At that, a natural resentment deepened the colour in this important young man’s cheeks. “Well, I should think it might be considered worth your while,” he said. “I don’t put too much on being James Herbert McArdle, Third, I believe; but at least I might claim it isn’t a thing that happens every day in the world, exactly—my asking a girl to marry me, I mean.”
She turned to him, frowning. “Was that what you were doing?”
“I was telling you I hoped to make a try for it,” he explained a little querulously. “When my mother comes and hears about this she’ll send for my father probably and there’ll be a big fuss—more than you could have any idea of until you really hear it. But I never took to any girl as much as I’ve taken to you, never in my life.” Here his querulousness gave way to another feeling and his voice softened. “I’m ready to buck up to the whole crew of ’em for your sake, Lily. What about it?”
She looked at him blankly. “I don’t know,” she said.
“What?” he cried. “Don’t you understand? I’m asking you to _marry_ me!”

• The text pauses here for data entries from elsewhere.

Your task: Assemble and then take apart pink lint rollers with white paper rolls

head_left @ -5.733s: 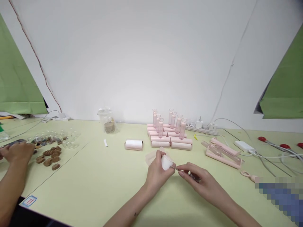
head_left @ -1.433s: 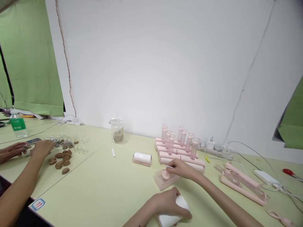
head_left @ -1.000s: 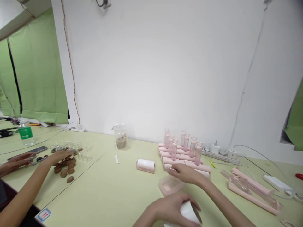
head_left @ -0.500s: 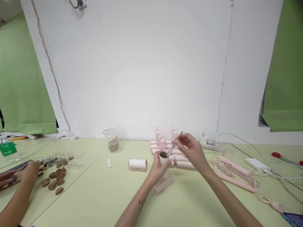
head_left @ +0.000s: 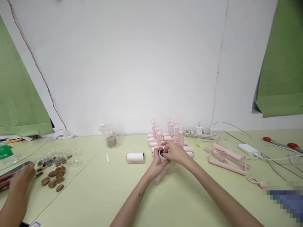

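Note:
A short white tube (head_left: pixel 162 158) with a dark inside stands upright, mouth up, in my left hand (head_left: pixel 153 166), whose fingers wrap round it. At its mouth is my right hand (head_left: pixel 174 152), fingers bent together and dipping into the opening. What those fingertips hold, if anything, is hidden. Under the hands, a pale pink open box (head_left: pixel 161 177) rests on the table. Just behind them are several pink tubes (head_left: pixel 155 144) lying in rows, and several upright clear-pink tubes (head_left: pixel 181 136) with loop tops.
A white roll in a clear-pink case (head_left: pixel 135 158) lies left of my hands, near a paper strip (head_left: pixel 108 158) and plastic bag (head_left: pixel 110 138). Pink frame parts (head_left: pixel 227 160) and a power strip (head_left: pixel 205 135) are right. Another person's hand (head_left: pixel 22 178) works beside brown discs (head_left: pixel 55 176).
My right hand has come down to the tube's mouth; the slim clear piece it held above the opening no longer shows. My left hand still grips the tube. The view has shifted slightly.

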Demonstrator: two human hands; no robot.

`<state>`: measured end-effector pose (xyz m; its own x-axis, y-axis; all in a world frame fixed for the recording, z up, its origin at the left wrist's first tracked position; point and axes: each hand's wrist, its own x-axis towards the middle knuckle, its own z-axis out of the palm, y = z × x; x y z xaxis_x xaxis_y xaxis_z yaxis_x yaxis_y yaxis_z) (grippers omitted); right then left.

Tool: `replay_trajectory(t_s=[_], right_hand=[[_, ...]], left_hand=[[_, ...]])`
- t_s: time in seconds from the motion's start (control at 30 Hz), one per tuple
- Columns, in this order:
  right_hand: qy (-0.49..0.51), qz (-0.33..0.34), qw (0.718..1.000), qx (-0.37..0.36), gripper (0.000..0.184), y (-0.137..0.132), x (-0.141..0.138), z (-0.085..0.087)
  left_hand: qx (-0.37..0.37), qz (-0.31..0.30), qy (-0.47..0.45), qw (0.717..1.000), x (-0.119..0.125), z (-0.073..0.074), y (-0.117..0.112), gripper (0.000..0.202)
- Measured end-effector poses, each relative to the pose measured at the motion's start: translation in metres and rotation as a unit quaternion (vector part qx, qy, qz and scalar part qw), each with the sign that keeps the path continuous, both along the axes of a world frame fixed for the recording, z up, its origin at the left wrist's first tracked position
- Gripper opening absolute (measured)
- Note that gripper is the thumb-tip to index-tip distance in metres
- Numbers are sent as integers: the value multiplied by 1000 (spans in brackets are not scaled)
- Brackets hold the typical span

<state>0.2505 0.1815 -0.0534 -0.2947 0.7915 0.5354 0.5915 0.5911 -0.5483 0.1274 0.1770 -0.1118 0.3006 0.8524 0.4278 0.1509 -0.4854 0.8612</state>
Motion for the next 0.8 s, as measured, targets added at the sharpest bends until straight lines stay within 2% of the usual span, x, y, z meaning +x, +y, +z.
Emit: replay_trajectory(t_s=[0.07,0.13,0.23,0.3,0.33,0.4,0.47,0.6,0.8], right_hand=[[33,-8,999,11,15,-2,2,8],[85,-33,995,32,13,-8,8,22],[233,-62,968,72,15,-22,25,47],[322,-63,938,106,13,-34,36,60],[352,-63,926,125,12,-39,41,65],[371,-65,914,151,10,-48,46,71],[374,-61,911,165,7,-57,47,74],[364,-40,913,178,6,-73,41,76],[342,-11,921,185,6,-81,36,76]], left_hand=[[1,16,-9,1000,-2,1,1,38],[7,64,-9,998,-6,8,1,40],[15,123,6,992,-14,23,0,42],[24,155,116,981,-17,31,-2,40],[25,179,197,964,-16,32,-4,40],[18,229,342,911,-11,30,-9,38],[4,259,400,879,-4,24,-14,34],[-5,273,437,857,7,15,-16,29],[13,270,450,851,-1,24,-19,42]])
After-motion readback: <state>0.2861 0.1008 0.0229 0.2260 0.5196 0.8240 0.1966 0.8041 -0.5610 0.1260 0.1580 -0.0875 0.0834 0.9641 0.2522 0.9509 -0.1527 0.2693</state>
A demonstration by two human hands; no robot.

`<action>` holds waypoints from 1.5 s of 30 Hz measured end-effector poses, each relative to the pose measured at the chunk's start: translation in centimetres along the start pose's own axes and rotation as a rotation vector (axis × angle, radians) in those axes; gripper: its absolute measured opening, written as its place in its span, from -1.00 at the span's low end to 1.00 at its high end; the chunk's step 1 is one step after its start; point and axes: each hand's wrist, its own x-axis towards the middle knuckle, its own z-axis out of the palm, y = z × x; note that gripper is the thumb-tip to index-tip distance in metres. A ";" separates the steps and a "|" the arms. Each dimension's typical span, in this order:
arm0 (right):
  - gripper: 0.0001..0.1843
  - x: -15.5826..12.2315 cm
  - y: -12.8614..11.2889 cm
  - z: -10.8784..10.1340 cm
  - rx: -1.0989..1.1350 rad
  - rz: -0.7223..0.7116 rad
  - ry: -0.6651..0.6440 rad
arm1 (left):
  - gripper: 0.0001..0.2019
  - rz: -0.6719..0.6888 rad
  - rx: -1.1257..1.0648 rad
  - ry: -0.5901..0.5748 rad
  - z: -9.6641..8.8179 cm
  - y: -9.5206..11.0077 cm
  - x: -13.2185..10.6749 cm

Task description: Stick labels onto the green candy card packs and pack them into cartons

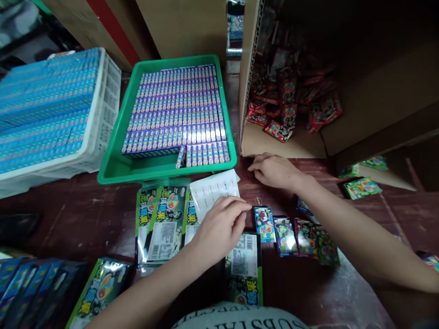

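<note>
My left hand (224, 224) lies over the lower edge of a white sheet of round stickers (212, 189), its forefinger stretched to the right and its thumb apart. Just beyond the fingertip, a small round sticker (258, 201) is on the dark red tabletop, above a blue candy box (264, 224). To the right, a purple box (285, 235), a red box (306, 236) and a dark green box (327, 246) lie in a row. My right hand (274, 171) rests palm down on the tabletop by the carton, fingers loosely bent and apart. Below my left hand is a black-and-green pouch (243, 269).
A green tray (118, 155) holds rows of purple boxes; a white crate (106, 100) of blue boxes stands left. On its side, an open carton (284, 151) contains many red packets. Several pouches (166, 224) lie left of my left hand, and green boxes (361, 187) at right.
</note>
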 end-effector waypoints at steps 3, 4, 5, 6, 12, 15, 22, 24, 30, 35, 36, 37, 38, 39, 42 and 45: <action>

“Yes,” she said. “I hear you say it; but so far as I’m concerned you might almost as well be telling me it’s a pleasant day! I’m not in the right state to think about it or even to understand it.”
“Why not?”
“Because,” she said, “I’m so angry I don’t know what I’m doing.”
“Look here——” he began; but said no more, and, in spite of her preoccupation with her anger, she was able to perceive that he now had some of his own. She put her hand lightly upon his sleeve and, simultaneously, the car stopped at the hospital door.
“Forgive me,” she said. “I’m afraid I’m terribly rude. But don’t you know there are times when you get so furious you just _can’t_ think about anything else?”
“Can’t you?” he returned, coldly, as the chauffeur helped him down from the car. “I’m afraid I doubt if you’d _ever_ consider what I was saying as of enough importance to listen to.”
“I’m so sorry,” Lily said; and in spite of herself she said it absently; so that nothing could have been plainer than that her mind was not even upon this apology, but altogether upon the offence she had received from Mr. Henry Burnett.
A special attendant of the convalescent’s came from within the building and offered his arm. Young Mr. McArdle took it and gave a final glance at the flushed cheeks and fiery eyes of the lady who had already twice smitten him and thus smote him again. Something hot in his upper chest seemed to rise against this provincial and suburban young woman who was too busy being furious with a local nonentity to know what she was doing indeed! The affronted young man’s last word was to the chauffeur.
“When you have taken Miss Dodge home I sha’n’t want you until day-after-to-morrow. I don’t care to drive every day.”
Lily was borne away murmuring, “I’m sorry,” again, but what she thought was: “I could! I could wring Henry Burnett’s neck and sing for joy!”
. . . When the long red car drew up before her father’s house, there was another machine standing at the curb, a small black thing of the hardiest variety and odiously familiar to Lily. She jumped out, and, shaking with rage and her desire to express it, fairly ran up the brick walk to her front door.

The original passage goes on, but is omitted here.